At least he did not simply ravage her, as one man had the second the door closed behind him. He stood quietly, watching her, letting her look him over. Sighing, she stretched herself out flat on the mat. “Come ahead; let’s get it over with,” she said in Chinese, her weary voice full of infinite bitterness.
He stooped beside her. She tried not to cringe. He said something in his own language. She shook her head. He tried what sounded like a different tongue, but she understood no better. She expected him to get on top of her then, but instead he let out hisses and grunts which, she realized after a moment, were words in the Lizards’ speech: “Name-is.” He ended with the cough that showed the sentence was a question.
Her eyes filled with tears. None of the others had even bothered to ask. “Name is Liu Han,” she answered, sitting up. She had to repeat herself; the accents she and he gave the Lizards’ words were so different that they had trouble following each other. Once she’d given her name, she saw she ought to treat him as a human being, too. “You-name-is?”
He pointed to his furry chest. “Bobby Fiore.” He turned toward the doorway by which the little scaly devils had departed, spoke their name for themselves. “Race-” Then he delivered an extraordinary series of gestures, most of which she’d never seen before but all obviously a long way from compliments. Either he didn’t know his picture was being taken or he didn’t care. Some of his antics were so spirited, almost like those of a traveling actor in a skit, that she found herself smiling for the first time in a long while.
“Race bad,” she said when he was done, and gave the different cough that put extra stress on what she said.

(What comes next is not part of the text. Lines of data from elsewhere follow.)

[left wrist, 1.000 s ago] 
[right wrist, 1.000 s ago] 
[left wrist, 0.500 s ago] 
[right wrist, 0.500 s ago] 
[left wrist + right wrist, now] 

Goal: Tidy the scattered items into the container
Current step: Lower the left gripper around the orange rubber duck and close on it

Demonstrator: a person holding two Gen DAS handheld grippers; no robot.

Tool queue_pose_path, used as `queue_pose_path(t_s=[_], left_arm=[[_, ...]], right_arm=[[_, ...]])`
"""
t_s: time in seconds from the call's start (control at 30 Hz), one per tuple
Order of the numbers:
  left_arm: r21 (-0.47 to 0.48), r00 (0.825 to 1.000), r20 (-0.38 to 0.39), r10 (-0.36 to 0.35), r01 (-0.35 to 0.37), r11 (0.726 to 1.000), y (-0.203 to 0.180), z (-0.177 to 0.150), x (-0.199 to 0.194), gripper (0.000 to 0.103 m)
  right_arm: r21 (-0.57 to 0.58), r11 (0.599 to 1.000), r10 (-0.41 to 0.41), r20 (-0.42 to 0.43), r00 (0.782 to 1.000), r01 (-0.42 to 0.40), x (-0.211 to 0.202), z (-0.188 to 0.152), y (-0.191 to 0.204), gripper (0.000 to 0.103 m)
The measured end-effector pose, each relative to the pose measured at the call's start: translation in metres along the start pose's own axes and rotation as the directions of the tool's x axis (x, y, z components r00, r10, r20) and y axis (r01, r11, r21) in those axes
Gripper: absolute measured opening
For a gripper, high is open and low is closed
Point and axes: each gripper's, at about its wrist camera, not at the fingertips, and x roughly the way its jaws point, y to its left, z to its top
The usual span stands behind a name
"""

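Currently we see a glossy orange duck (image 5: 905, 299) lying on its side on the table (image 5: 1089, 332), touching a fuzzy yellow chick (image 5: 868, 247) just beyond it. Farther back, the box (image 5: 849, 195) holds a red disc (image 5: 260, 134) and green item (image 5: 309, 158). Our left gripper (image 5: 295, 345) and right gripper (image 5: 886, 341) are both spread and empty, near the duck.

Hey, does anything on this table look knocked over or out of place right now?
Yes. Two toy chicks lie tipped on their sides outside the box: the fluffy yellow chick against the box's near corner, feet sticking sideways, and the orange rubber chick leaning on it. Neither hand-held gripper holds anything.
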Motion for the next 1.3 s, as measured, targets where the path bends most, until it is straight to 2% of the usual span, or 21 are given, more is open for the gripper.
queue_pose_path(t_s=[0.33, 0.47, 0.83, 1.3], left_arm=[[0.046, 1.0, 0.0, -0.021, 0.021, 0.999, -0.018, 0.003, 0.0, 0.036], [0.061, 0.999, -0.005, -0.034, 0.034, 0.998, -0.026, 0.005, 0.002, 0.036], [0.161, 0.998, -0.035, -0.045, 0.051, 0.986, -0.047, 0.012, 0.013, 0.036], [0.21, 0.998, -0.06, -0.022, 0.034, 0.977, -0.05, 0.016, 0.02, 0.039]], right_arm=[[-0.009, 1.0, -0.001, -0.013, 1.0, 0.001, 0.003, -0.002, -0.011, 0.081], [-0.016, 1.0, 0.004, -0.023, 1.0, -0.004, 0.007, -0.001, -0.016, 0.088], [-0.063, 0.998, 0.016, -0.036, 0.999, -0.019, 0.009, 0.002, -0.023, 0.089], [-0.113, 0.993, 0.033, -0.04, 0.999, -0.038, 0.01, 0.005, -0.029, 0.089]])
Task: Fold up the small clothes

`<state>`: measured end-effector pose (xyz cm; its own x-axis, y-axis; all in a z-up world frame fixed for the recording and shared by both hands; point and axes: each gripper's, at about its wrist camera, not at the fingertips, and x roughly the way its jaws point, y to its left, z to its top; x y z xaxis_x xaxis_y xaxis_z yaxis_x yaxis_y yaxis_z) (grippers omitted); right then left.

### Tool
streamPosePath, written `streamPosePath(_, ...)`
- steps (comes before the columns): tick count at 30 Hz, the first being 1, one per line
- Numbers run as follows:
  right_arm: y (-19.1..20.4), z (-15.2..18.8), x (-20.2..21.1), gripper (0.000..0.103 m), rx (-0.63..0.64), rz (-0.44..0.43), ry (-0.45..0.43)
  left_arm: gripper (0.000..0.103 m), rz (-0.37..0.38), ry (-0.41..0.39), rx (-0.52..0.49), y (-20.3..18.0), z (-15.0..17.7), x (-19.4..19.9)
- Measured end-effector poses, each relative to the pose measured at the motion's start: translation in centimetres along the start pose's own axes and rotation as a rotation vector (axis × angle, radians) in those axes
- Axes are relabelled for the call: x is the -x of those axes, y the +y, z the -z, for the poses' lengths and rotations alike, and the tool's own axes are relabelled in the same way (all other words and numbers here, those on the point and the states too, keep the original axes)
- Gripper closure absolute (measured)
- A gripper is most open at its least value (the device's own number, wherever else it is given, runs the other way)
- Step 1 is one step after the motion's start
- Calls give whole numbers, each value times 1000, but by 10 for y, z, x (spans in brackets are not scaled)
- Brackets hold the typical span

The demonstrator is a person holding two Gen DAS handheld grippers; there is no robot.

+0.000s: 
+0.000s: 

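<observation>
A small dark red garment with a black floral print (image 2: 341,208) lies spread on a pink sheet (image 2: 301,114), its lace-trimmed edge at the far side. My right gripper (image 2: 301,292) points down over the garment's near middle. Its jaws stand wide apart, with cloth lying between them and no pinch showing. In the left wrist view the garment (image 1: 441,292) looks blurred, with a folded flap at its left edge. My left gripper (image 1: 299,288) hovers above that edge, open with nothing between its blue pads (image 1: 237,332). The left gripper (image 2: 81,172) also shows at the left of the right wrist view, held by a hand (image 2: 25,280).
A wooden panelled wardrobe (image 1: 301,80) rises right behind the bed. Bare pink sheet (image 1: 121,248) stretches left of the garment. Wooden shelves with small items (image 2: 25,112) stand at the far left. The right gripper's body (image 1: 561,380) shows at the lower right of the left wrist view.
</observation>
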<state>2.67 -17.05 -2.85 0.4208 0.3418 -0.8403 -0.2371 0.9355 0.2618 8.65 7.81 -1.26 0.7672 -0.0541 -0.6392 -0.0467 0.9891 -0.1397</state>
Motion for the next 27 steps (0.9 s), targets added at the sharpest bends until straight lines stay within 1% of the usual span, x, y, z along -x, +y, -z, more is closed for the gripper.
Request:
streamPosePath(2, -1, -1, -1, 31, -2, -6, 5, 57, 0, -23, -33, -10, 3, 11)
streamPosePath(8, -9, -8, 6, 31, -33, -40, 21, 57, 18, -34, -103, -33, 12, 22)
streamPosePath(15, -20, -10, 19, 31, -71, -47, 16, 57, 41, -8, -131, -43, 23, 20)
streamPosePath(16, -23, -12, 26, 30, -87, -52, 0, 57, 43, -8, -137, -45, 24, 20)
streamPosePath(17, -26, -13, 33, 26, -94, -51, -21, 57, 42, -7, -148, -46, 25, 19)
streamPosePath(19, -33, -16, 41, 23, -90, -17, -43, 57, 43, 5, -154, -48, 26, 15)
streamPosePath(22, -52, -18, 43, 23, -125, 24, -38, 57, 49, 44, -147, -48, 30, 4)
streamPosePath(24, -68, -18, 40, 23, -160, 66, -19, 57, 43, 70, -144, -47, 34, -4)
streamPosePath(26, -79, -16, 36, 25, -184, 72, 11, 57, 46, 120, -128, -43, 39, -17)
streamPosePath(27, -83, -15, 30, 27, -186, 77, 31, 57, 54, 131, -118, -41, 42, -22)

Instead of answering with words, he just repeated the emphatic cough. she’d never heard a little scaly devil do that, but she followed him well enough.
No matter how they despised their captors, though, they remained captive. If they were going to eat, they had to do what the scaly devils wanted. Liu Han still didn’t understand why the Lizards thought it important to prove that men and women didn’t go into heat and could lie with each other any time, but they did. She lay back again. Maybe it wouldn’t be so bad this time.
As far as skill went, Yi Min was three times the lover the foreign devil with the unpronounceable second name proved to be. But if he was rather clumsy, he treated her as though it were their wedding night, not as if she was a handy convenience. She hadn’t imagined foreign devils had so much kindness in them; few enough Chinese did. She hadn’t known any kindness since her husband died in the Japanese attack on her village.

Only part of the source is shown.